Adjusting to American Life

In the course of his counseling, Tran has found that adjusting to life in a new country is especially stressful to families. Conflicts often arise when Vietnamese and American values start to clash in the home. In Vietnamese culture, respect for family and elders is a deeply rooted value, but in American life, young people are given more status and independence. "When they (Vietnamese children) go to school, they imitate other kids and they come home and make more demands," says Tran, the father of four children, three of whom attend Boston Latin School.

In America, young people "have more rights," making it more difficult for parents to "ask their children to follow their advice." For parents, he adds, the situation is sometimes 'very tough." And while some parents lose control over their bicultural children, others are more successful in guiding them toward productive futures. In the end, he says, most parents just want their children to have a better future.

"Either rich or poor, they try to send their kids to school," he says. Like respect for elders and the sanctity of family, education remains an enduring Vietnamese value.

The convergence of traditional and American values also affects relationships between husbands and wives, says Tran. "The husband [in Vietnam] has more power over the wife than in America," he says. In America, problems sometimes develop between husband and wife because the women no longer want to accept being in a subordinate position. Moreover, many women work outside the home and end up contributing equally toward the family's survival. When "the wife does not accept that [the man has more power]," the "husband is very shocked," says Tran.

Living in the Neighborhood

A group of Vietnamese women walk down Dorchester Avenue, past a long row of Vietnamese-owned businesses. Several recognize Binh Tran as their former teacher and are happy to stop for a moment to talk with him. They are returning home from the Kit Clark Senior Services Center, which they visit once a week to socialize, exercise and receive counseling. Nhung Nguyen says she speaks with a counselor because she sometimes has difficulty sleeping and often feels nervous. And while Nguyen says she feels safe in the neighborhood if she stays on a main street such as Dorchester Avenue, she feels less secure when she ventures down a quiet side street. In the past, strangers have thrown stones at her without reason.

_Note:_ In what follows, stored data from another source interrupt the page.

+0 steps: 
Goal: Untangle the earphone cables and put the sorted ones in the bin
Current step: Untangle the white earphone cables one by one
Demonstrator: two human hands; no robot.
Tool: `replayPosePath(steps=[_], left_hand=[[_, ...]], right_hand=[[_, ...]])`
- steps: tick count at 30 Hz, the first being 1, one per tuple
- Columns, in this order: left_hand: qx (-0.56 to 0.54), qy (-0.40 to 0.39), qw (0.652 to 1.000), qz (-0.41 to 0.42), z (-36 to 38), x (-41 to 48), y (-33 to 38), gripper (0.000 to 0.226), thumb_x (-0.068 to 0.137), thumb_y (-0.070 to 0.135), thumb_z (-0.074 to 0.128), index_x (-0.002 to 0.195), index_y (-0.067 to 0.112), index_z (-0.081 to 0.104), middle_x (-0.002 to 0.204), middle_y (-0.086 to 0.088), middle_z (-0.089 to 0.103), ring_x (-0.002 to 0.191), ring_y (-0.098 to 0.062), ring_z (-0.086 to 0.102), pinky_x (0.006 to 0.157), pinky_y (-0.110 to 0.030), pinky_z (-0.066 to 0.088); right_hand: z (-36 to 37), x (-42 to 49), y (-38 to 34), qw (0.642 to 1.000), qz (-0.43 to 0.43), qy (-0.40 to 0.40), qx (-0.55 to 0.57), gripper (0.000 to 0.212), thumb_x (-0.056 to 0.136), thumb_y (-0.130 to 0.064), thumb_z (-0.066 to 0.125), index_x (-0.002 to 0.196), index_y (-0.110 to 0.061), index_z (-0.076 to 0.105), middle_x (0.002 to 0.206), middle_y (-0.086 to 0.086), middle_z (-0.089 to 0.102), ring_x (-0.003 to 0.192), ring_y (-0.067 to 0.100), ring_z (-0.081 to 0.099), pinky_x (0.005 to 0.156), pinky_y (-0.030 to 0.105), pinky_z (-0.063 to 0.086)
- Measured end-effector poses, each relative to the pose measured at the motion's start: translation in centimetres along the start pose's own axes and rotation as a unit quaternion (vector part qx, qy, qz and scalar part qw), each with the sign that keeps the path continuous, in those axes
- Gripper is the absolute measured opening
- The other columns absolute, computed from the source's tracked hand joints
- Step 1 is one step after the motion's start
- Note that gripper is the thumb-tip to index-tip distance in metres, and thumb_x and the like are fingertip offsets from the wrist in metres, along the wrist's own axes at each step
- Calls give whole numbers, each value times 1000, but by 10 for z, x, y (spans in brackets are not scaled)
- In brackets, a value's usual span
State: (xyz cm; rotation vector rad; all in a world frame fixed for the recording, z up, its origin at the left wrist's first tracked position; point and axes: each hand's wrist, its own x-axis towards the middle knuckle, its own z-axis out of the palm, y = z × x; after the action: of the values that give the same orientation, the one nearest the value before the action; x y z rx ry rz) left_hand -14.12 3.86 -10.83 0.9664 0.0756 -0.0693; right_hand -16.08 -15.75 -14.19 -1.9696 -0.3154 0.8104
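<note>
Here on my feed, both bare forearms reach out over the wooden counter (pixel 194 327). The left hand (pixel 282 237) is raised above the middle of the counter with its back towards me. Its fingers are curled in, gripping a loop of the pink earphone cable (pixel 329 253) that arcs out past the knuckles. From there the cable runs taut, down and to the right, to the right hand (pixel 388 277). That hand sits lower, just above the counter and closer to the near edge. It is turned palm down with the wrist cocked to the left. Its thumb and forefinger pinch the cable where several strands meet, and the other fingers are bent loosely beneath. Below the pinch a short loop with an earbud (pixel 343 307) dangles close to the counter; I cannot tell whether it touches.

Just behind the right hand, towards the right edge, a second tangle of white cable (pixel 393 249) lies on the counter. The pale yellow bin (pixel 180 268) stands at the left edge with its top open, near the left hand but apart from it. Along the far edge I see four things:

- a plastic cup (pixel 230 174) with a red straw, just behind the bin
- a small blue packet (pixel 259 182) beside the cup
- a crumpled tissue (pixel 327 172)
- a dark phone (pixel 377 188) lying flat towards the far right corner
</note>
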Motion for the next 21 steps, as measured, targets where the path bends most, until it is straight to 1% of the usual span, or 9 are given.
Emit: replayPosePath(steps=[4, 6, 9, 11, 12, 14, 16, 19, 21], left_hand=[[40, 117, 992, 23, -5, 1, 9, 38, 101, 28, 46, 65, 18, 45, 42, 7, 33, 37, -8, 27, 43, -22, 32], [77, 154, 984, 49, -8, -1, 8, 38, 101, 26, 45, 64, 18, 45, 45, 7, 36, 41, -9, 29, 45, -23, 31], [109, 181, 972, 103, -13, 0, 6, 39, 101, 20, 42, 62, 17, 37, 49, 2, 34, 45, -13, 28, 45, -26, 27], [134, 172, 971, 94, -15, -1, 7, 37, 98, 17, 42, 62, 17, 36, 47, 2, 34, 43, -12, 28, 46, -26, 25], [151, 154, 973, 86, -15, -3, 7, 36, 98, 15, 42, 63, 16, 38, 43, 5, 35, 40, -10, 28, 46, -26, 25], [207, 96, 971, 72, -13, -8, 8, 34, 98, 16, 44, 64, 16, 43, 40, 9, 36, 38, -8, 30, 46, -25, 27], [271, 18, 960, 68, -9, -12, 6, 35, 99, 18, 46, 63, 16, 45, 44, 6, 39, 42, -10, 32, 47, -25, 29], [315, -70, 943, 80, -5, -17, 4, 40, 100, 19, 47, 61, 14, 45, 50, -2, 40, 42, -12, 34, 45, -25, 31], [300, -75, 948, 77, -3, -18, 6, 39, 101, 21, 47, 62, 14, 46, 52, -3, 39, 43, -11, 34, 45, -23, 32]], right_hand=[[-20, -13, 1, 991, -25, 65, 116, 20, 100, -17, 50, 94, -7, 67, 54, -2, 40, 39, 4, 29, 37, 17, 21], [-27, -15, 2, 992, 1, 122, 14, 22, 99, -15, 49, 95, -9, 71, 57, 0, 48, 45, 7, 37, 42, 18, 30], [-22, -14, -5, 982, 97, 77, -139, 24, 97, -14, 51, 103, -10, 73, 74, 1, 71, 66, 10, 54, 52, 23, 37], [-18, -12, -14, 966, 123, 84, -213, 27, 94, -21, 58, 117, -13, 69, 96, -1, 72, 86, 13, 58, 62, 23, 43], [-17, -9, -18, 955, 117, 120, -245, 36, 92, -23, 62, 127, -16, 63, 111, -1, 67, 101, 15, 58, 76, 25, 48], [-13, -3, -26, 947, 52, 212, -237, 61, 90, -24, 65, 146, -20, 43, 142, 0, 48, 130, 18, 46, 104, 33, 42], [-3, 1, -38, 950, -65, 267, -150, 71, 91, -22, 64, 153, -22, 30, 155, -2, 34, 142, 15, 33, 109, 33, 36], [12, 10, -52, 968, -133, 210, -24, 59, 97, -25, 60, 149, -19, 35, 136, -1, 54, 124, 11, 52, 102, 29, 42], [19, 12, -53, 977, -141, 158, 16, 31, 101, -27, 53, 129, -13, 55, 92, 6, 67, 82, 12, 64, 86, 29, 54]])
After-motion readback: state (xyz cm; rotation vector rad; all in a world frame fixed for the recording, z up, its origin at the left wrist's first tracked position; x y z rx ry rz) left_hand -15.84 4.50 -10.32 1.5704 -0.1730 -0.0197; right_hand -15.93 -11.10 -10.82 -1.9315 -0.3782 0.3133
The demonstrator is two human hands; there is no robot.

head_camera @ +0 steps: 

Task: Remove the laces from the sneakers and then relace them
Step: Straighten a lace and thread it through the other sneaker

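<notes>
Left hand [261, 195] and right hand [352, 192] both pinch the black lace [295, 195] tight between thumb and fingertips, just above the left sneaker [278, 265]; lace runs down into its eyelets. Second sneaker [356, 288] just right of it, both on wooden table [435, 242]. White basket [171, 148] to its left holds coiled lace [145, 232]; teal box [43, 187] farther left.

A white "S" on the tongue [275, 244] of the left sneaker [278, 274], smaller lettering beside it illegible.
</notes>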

While Nguyen suggests that Dorchester's Vietnamese are still occasionally harassed on neighborhood streets, Tuan Tran and others say the neighborhood is much safer now than it was in the past. Tuan Van Pham, the owner of T&D Auto Body Repair on Dorchester Avenue, says harassment is much less of a problem than it was in the 1980s. In those days, he says, he was often harassed and attacked simply because he was Vietnamese. It's better now because the Vietnamese population is larger. Now the Vietnamese can stick up for themselves. "Now you see Vietnamese people every minute," he says. "It's hard for them to take advantage of you."

Hiep Chu agrees. "In terms of racial conflicts I haven't seen any, " says Chu, who nevertheless adds that such activity may continue to occur in the neighborhood.

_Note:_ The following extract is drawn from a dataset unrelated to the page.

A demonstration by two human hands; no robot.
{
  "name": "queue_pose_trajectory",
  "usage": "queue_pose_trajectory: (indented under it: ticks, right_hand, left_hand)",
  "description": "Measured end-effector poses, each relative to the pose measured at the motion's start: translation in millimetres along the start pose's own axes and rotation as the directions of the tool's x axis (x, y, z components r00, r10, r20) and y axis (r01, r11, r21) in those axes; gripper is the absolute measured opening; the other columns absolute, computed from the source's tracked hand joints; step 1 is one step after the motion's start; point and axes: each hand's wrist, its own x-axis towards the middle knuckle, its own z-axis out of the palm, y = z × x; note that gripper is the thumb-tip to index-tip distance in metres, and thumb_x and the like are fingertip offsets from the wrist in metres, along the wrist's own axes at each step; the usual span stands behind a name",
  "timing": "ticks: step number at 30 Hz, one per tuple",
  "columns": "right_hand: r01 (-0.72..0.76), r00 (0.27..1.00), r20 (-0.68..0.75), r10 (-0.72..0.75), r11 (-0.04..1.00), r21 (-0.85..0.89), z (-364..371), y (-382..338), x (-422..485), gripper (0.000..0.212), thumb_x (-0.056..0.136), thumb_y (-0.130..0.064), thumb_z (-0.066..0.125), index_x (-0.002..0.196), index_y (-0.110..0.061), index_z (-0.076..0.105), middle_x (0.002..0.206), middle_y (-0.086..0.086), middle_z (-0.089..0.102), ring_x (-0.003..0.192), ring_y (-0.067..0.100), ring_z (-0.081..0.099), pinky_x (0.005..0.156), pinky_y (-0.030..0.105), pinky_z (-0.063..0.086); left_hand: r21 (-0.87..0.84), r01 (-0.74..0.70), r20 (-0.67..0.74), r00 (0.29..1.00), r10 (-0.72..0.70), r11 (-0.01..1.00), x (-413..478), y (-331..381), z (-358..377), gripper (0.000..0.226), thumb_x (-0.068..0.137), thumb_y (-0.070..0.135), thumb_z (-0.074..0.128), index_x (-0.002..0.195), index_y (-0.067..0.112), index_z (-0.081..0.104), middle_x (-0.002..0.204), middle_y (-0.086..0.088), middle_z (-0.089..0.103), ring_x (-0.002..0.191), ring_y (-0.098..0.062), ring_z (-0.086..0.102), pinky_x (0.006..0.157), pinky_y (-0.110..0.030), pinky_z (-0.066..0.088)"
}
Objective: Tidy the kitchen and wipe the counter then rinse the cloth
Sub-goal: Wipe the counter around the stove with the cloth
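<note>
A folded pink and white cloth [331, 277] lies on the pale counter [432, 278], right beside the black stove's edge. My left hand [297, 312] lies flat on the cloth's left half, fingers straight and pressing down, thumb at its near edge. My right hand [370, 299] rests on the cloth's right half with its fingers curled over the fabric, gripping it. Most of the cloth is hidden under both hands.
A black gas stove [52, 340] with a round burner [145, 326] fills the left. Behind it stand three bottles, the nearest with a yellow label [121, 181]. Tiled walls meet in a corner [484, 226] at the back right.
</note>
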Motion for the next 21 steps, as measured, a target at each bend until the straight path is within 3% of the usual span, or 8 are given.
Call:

Last year a Vietnamese youth was shot to death at a Dorchester Avenue restaurant. There were suggestions at the time that the shooting may have been gang-related, but the police eventually determined that it wasn't. Violence in America, says Chu, isn't limited to one racial or ethnic group. Chu suggests that youths who gather in groups are sometimes unfairly characterized as being members of a gang.

At the same time, he adds, there may be groups involved in criminal activity who travel from state to state. "Within the community I don't want to deny the problem," he says. "But I don't think we have a major problem."